··· Given information
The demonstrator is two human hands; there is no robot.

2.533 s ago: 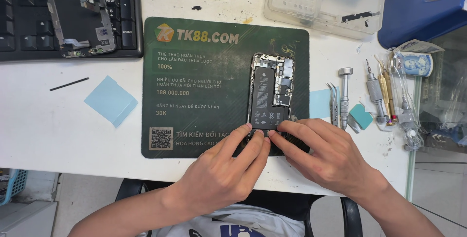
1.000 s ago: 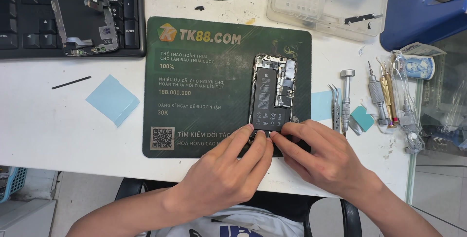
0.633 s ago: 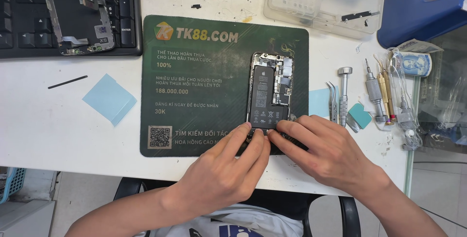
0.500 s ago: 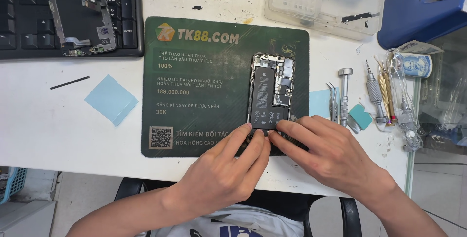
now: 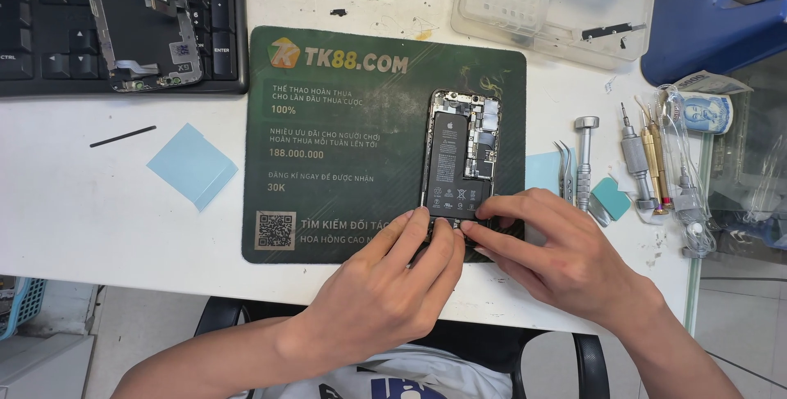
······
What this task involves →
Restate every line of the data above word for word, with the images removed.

Answer below →
The demonstrator is two human hands; there is no robot.

2.533 s ago: 
1.000 s ago: 
0.633 s ago: 
0.500 s ago: 
now: 

The exercise has been answered in full.